**What to produce:** Go through the entries below and pick out every line with "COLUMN".

Records excerpted from a collection:
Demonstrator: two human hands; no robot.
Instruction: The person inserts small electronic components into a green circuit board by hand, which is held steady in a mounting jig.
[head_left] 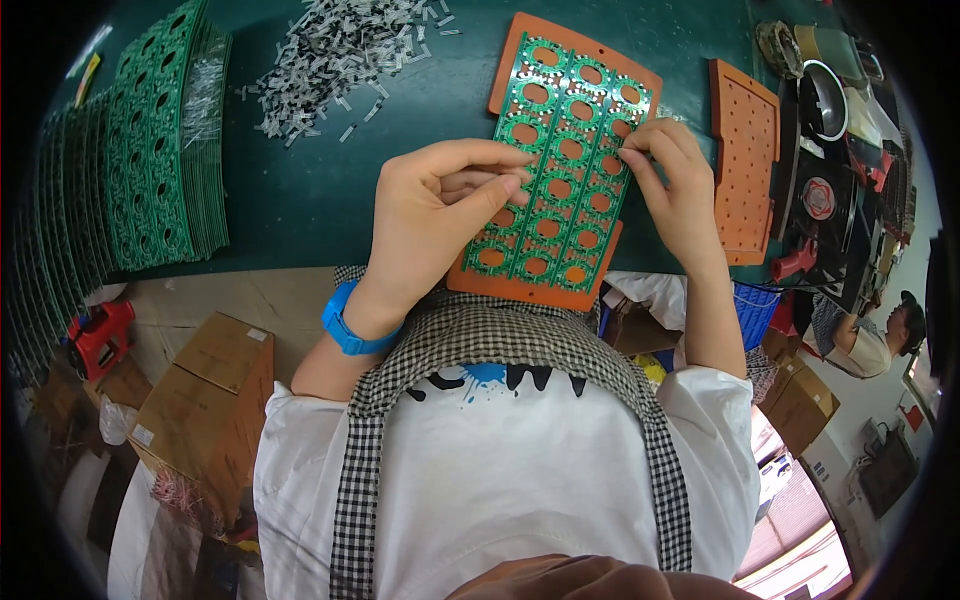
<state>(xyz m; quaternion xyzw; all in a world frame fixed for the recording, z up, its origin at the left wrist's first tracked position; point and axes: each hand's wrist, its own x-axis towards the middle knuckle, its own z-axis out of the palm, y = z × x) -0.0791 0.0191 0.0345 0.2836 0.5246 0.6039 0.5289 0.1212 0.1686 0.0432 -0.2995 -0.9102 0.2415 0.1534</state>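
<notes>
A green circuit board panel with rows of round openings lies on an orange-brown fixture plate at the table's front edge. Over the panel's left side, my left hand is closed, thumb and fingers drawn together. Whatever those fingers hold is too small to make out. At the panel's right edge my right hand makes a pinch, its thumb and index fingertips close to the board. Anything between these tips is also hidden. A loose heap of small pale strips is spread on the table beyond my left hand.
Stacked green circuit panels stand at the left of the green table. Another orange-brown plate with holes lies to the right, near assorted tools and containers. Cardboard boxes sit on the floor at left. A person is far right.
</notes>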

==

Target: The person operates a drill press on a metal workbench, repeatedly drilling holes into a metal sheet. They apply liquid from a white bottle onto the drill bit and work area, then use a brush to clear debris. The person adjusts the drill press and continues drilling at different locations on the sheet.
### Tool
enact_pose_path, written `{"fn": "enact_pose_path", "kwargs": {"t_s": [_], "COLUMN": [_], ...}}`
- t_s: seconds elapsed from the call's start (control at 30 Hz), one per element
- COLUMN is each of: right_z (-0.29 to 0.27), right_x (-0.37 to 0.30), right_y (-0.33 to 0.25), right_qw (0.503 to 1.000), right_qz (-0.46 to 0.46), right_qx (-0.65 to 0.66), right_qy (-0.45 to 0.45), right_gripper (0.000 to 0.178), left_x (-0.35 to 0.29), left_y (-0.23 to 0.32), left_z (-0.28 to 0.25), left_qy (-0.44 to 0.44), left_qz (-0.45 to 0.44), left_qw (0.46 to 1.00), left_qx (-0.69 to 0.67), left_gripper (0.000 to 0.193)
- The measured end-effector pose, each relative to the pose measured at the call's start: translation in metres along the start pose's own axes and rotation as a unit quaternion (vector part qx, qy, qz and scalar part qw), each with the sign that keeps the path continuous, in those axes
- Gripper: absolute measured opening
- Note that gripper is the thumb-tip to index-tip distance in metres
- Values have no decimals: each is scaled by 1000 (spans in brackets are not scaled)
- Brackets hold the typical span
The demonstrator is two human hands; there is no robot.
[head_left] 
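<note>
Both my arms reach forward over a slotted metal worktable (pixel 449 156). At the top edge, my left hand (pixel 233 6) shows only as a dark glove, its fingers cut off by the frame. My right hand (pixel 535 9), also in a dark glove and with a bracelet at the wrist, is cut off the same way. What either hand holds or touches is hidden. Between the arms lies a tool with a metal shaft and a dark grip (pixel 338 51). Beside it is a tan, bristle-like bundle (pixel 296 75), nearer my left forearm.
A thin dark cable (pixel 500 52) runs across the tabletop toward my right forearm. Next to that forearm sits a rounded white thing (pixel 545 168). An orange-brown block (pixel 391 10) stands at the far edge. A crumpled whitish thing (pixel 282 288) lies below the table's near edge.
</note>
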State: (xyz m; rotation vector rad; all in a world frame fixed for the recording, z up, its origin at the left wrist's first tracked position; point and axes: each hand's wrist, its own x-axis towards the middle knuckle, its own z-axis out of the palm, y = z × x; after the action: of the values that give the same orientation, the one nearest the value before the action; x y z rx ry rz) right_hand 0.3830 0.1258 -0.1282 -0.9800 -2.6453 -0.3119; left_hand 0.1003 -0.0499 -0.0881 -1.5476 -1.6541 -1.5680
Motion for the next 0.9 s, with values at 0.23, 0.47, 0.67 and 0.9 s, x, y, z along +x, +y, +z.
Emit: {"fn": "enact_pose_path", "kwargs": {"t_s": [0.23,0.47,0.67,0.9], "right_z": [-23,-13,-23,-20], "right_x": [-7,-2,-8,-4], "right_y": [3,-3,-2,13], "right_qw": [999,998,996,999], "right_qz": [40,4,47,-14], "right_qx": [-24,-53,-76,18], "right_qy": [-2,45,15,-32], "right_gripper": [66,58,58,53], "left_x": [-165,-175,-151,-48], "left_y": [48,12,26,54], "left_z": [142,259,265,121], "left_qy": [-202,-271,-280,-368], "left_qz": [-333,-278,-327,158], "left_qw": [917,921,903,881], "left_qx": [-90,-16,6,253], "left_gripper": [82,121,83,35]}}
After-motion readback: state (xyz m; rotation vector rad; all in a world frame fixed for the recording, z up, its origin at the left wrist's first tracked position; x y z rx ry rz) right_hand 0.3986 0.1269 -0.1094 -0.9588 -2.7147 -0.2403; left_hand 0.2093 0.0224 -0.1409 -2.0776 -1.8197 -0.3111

**Solution to the exercise:**
enact_pose_path, written `{"fn": "enact_pose_path", "kwargs": {"t_s": [_], "COLUMN": [_], ...}}`
- COLUMN is each of: right_z (-0.29 to 0.27), right_x (-0.37 to 0.30), right_y (-0.33 to 0.25), right_qw (0.503 to 1.000), right_qz (-0.46 to 0.46), right_qx (-0.65 to 0.66), right_qy (-0.45 to 0.45), right_gripper (0.000 to 0.178), left_x (-0.35 to 0.29), left_y (-0.23 to 0.32), left_z (-0.28 to 0.25), left_qy (-0.44 to 0.44), left_qz (-0.45 to 0.44), left_qw (0.46 to 1.00), left_qx (-0.69 to 0.67), left_gripper (0.000 to 0.193)

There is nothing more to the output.